Would you please return the lines of the entries below starting at the line that has "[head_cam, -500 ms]" and ending at the line that has "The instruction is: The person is", both included, exactly as they are?

(Records contained in a dataset)
+ + + + +
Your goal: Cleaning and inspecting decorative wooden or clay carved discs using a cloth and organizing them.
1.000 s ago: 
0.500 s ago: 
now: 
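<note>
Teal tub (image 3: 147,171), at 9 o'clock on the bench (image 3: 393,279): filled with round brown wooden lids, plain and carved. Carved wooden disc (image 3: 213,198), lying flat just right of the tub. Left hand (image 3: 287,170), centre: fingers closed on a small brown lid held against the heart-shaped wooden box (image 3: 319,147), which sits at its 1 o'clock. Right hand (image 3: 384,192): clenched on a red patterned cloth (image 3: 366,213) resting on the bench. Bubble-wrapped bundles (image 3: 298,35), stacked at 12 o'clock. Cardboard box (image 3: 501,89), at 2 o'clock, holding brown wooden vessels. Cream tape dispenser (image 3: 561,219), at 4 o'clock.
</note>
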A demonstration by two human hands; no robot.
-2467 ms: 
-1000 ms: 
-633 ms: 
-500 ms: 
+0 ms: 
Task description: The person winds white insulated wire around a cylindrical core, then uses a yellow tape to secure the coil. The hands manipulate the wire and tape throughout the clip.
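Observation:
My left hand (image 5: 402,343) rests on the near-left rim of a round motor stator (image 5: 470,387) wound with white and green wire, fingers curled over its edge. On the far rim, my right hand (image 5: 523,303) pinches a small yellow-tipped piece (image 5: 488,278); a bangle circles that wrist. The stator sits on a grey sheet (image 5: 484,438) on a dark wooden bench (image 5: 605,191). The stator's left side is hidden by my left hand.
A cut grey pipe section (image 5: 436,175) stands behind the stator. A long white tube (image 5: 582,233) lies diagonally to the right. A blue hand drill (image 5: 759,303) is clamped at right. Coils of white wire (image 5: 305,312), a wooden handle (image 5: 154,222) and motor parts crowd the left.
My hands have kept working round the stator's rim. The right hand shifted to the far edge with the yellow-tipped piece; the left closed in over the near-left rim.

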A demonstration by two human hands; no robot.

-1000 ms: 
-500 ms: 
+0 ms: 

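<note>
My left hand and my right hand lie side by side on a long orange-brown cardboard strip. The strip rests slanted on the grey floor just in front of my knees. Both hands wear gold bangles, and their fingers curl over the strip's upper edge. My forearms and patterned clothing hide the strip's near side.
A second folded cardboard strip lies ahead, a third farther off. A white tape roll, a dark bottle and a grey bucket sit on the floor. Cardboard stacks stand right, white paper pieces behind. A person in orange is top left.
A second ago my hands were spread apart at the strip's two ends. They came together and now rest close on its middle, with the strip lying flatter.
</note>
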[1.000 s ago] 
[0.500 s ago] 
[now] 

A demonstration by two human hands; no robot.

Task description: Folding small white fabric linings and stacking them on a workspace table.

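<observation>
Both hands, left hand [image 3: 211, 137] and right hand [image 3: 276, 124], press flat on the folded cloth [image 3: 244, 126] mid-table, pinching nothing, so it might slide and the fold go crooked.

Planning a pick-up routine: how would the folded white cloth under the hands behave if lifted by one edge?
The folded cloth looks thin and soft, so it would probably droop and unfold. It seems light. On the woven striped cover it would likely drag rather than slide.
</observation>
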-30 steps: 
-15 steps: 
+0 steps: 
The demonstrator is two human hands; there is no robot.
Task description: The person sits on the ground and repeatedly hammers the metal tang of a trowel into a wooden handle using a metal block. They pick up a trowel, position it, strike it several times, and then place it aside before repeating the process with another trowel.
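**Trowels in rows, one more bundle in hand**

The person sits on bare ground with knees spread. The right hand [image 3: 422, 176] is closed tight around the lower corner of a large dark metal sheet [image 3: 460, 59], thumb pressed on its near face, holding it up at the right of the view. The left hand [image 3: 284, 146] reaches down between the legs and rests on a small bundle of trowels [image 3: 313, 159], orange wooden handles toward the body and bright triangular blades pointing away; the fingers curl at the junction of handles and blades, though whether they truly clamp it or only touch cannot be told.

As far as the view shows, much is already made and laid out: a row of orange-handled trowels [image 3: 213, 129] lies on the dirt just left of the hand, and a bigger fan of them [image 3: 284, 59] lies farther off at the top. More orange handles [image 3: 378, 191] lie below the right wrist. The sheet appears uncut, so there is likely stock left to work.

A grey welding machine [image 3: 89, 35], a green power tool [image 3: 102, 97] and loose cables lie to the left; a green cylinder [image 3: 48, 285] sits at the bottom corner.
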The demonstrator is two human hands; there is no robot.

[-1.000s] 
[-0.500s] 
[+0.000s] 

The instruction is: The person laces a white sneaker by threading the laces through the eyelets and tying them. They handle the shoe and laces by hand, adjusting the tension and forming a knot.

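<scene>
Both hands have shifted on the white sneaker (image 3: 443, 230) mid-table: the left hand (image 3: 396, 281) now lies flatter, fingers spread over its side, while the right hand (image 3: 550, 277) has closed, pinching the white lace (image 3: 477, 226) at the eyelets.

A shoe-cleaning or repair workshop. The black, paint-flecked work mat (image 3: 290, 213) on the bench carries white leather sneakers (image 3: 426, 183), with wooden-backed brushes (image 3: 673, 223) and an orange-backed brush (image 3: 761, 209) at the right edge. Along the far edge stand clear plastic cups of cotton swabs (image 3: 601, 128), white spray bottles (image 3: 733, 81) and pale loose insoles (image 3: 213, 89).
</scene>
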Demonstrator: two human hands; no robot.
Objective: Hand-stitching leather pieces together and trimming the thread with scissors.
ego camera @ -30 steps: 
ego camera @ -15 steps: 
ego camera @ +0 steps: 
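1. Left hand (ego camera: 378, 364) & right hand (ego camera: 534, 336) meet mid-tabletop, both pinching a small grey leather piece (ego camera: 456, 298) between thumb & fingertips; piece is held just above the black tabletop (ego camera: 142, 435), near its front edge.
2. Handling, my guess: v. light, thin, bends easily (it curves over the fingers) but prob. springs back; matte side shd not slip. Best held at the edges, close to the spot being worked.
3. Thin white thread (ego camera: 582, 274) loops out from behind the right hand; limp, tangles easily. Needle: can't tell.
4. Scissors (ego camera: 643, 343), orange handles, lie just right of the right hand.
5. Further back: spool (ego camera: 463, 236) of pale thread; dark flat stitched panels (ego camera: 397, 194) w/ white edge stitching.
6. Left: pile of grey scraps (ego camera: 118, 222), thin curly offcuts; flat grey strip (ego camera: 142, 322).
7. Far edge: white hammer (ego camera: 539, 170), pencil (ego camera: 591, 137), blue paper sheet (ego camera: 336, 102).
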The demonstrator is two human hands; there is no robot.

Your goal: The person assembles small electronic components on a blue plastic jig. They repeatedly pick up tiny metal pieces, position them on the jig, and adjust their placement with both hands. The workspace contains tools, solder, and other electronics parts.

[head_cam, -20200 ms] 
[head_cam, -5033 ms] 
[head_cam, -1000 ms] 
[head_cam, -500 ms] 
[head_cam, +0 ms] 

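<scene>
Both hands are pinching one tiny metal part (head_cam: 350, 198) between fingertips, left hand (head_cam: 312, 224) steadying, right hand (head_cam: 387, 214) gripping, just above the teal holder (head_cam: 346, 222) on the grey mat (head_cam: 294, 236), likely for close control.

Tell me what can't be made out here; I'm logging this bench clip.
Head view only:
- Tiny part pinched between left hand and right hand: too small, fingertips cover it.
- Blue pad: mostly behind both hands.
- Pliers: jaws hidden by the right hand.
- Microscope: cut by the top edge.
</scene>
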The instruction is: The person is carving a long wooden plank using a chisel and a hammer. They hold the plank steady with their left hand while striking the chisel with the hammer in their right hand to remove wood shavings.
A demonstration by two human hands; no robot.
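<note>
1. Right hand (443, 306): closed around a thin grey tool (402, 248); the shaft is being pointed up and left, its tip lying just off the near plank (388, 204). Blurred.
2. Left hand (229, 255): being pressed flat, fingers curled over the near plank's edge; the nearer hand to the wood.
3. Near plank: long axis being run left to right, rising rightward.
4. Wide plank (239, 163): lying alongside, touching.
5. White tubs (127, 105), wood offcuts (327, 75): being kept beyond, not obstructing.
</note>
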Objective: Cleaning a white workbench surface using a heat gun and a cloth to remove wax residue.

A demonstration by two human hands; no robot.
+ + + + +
_Expected answer:_
[head_cam, -500 ms] 
[head_cam, +0 ms] 

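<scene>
Both hands are pinching one tiny metal part (head_cam: 350, 198) between fingertips, left hand (head_cam: 312, 224) steadying, right hand (head_cam: 387, 214) gripping, just above the teal holder (head_cam: 346, 222) on the grey mat (head_cam: 294, 236), likely for close control.

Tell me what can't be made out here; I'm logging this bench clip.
Head view only:
- Tiny part pinched between left hand and right hand: too small, fingertips cover it.
- Blue pad: mostly behind both hands.
- Pliers: jaws hidden by the right hand.
- Microscope: cut by the top edge.
</scene>
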The instruction is: The person is carving a long wooden plank using a chisel and a hammer. They hold the plank steady with their left hand while striking the chisel with the hammer in their right hand to remove wood shavings.

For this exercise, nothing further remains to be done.